Chou Qian me tomó de la mano y admiró su obra maestra. Simplemente la admiraba. Aunque mi mano no cupiera en la primera de Dongqing, sí cabría en las tres primeras. Esta cosa con esas garras se ve realmente bien.
Levanté la vista y pregunté: «Esto debe ser caro. Ve a pedirle el dinero a una travesti». Lo aceptaré, viejo. Uno más o uno menos no hará ninguna diferencia.
Chou Qian parecía no oírme. Usó las yemas de los dedos para arrancar el jade rojo y, milagrosamente, se oyó un agradable sonido de agua fluyendo.
Miré la piedra con asombro: "Eso es asombroso".

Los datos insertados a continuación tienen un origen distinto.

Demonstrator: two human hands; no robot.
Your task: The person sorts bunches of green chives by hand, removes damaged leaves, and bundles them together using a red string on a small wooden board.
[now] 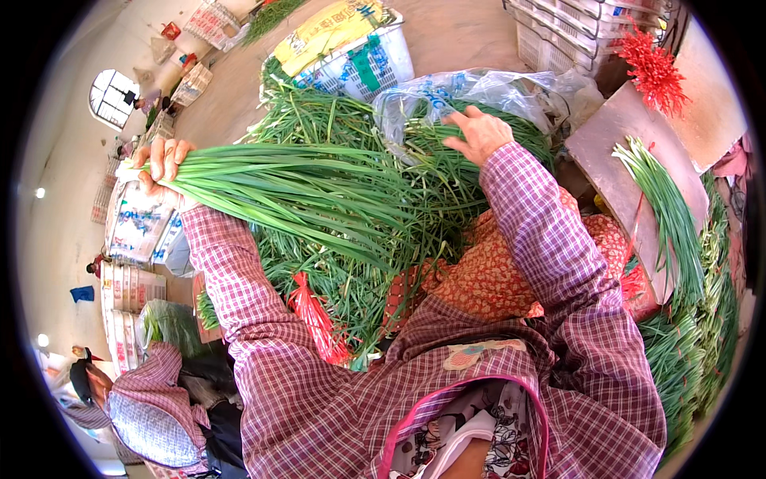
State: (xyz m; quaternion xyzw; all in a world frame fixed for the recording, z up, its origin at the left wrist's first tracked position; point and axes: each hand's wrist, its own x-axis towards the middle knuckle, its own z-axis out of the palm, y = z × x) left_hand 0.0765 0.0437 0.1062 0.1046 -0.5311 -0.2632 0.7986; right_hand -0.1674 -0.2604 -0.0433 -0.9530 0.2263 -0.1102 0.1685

Retiré mi mano de la suya e intenté apartarla yo mismo. Lo intenté siete u ocho veces, pero ni siquiera oí un pedo. Lo miré con descontento y dije: "¡Está roto!".
Chou Qian me tomó la mano con seriedad y, con una suave presión, se escuchó inmediatamente un sonido nítido.
Lo miré con aún más descontento: "Lo que haces es intimidar a la gente".
Chou Qian ni siquiera me miró y dijo con arrogancia: "Si tu mente no está tranquila, por supuesto que no puedes seguir la voluntad del Cielo".
"¡Ya no lo quiero! ¡Ya no lo quiero!" Estoy de mal humor, ya no lo quiero.
La dejé caer con fuerza, y Chou Qian me miró como si fuera un idiota, luego se levantó y se marchó con aire teatral.
"¡Maldito feo, ya verás!"
Observé cómo su figura se alejaba y grité furioso: "¡Hierbacita! ¡Entra!"
No hubo respuesta.
"¡Hierbacita, entra!"
Todavía no hay respuesta. La elogié y desapareció.
"¡Hierbacita! ¡Hierbacita!"
Justo cuando el anciano estaba a punto de llamarla por su nombre por centésima octava vez, finalmente apareció ante mí, dando pasos pequeños y pausados.
"¿Dónde demonios has estado?!"
La pequeña hierba abrió sus ojos soñolientos: "Despidiendo al Señor Sikong".